======== Recorded information ========
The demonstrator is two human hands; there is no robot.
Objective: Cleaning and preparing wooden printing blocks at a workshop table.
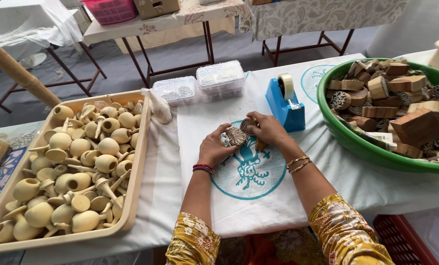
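Head view, frame centre: left hand (213, 146) and right hand (267, 128), fingers curled, each grip 1 carved wooden stamp block (236, 135) above the white cloth (195, 196). Blue tape dispenser (284, 102) sits just right; green basin (349, 140) far right.

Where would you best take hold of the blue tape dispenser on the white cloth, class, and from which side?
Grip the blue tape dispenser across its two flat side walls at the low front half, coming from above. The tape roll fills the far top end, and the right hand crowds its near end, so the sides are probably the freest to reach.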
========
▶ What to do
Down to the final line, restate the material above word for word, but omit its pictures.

▶ Response area
The demonstrator is two human hands; there is no robot.
Objective: Cleaning and preparing wooden printing blocks at a workshop table.
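Head view, frame centre: left hand (213, 146) and right hand (267, 128), fingers curled, each grip 1 carved wooden stamp block (236, 135) above the white cloth (195, 196). Blue tape dispenser (284, 102) sits just right; green basin (349, 140) far right.

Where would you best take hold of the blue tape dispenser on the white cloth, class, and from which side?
Grip the blue tape dispenser across its two flat side walls at the low front half, coming from above. The tape roll fills the far top end, and the right hand crowds its near end, so the sides are probably the freest to reach.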

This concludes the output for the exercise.